The Beauty of Being a Guy

by | May 1, 2023

When you bang up your knee so it swells up like an elephant’s and it brings tears to your eyes to take a step, the orthopaedic guy gives you a knee brace to wear requiring four straps to be wrapped tight around the leg and hooked and held tight by Velcro strips, a piece of equipment that I, a professional humourist with less mechanical ability than the average primate, need to remove every night when I go to bed and reattach in the morning. My wife could do this in a jiffy but I made her go to Minnesota to play the opera (she’s a violist) because I love her and because I don’t want her to see me as a pitiful helpless wretch. You understand.

Why should two people be miserable? One is enough.
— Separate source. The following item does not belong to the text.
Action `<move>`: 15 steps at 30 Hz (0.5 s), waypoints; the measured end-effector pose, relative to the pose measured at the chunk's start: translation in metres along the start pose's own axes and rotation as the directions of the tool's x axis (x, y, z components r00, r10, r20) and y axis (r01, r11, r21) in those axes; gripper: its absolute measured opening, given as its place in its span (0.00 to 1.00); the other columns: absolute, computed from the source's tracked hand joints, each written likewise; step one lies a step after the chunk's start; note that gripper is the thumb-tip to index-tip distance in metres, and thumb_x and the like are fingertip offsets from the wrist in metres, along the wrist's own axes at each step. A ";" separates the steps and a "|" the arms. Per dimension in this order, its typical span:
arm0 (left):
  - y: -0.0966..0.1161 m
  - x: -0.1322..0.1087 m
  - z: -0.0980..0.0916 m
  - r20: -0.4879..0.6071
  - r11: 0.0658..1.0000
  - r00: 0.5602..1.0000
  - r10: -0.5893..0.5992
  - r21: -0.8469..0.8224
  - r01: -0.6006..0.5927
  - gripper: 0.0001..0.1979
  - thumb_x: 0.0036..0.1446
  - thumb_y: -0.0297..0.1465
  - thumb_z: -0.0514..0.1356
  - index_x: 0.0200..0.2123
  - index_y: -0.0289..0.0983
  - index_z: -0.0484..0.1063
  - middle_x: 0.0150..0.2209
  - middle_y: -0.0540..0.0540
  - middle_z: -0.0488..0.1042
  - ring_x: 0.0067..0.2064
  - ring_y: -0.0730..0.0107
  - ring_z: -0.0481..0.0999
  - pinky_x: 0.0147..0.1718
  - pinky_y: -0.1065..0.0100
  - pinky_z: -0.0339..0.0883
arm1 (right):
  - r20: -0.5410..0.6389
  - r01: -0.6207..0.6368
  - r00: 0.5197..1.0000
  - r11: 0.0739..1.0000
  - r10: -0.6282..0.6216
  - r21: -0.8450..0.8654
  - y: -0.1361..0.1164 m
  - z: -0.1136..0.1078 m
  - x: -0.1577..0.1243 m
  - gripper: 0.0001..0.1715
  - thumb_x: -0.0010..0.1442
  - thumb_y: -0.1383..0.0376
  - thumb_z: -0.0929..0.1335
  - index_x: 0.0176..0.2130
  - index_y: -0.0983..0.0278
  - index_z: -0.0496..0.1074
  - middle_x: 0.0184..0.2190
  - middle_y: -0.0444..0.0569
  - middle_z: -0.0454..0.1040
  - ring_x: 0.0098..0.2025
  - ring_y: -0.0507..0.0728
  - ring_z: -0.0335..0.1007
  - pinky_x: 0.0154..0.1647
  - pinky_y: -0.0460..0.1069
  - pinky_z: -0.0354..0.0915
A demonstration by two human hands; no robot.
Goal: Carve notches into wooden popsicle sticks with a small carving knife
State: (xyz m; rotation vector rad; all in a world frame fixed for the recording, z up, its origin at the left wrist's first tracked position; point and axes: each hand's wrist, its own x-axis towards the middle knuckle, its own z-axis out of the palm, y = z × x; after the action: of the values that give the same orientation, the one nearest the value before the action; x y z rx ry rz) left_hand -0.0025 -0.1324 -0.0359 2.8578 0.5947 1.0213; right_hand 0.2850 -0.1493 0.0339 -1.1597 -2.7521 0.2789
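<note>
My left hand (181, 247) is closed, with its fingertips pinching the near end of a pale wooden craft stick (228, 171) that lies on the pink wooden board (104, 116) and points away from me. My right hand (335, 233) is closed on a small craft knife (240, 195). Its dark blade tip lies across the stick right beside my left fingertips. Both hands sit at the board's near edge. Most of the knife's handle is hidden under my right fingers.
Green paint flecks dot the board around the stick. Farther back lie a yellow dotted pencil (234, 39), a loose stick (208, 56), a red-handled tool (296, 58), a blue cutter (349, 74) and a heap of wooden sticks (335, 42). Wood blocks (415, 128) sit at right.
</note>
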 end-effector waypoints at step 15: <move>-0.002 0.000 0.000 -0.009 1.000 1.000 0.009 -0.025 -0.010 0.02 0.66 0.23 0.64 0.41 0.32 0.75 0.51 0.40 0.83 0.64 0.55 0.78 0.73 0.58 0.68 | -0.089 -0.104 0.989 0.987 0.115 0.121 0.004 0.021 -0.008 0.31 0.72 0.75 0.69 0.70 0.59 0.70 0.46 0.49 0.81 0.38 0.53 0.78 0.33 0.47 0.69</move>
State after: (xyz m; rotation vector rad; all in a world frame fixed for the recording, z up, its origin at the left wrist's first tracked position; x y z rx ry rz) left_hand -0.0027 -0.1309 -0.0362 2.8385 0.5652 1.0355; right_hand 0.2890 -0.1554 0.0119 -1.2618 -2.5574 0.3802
This week of struggling with the knee brace has changed my life forever. I used to want to be hip and cool and now I just want to be capable. I got wildly lucky finding this woman and she was okay with my being a writer and so she handled all the mechanical stuff — violists have better digital skills — and I sat at a screen and typed. But this week I had to shape up. There are men living in group homes for the immobile because they couldn’t master the knee brace.

New York is a destination for men seeking gender fluidity, you see them in the park wearing skirts — not bearded Celts in kilts but slim sensitive cosmopolitan men with unique pronouns and I think “Okay” but gender fluidity isn’t important for a man with a bum knee. Hydration is important and also urination, and for that you need to walk around.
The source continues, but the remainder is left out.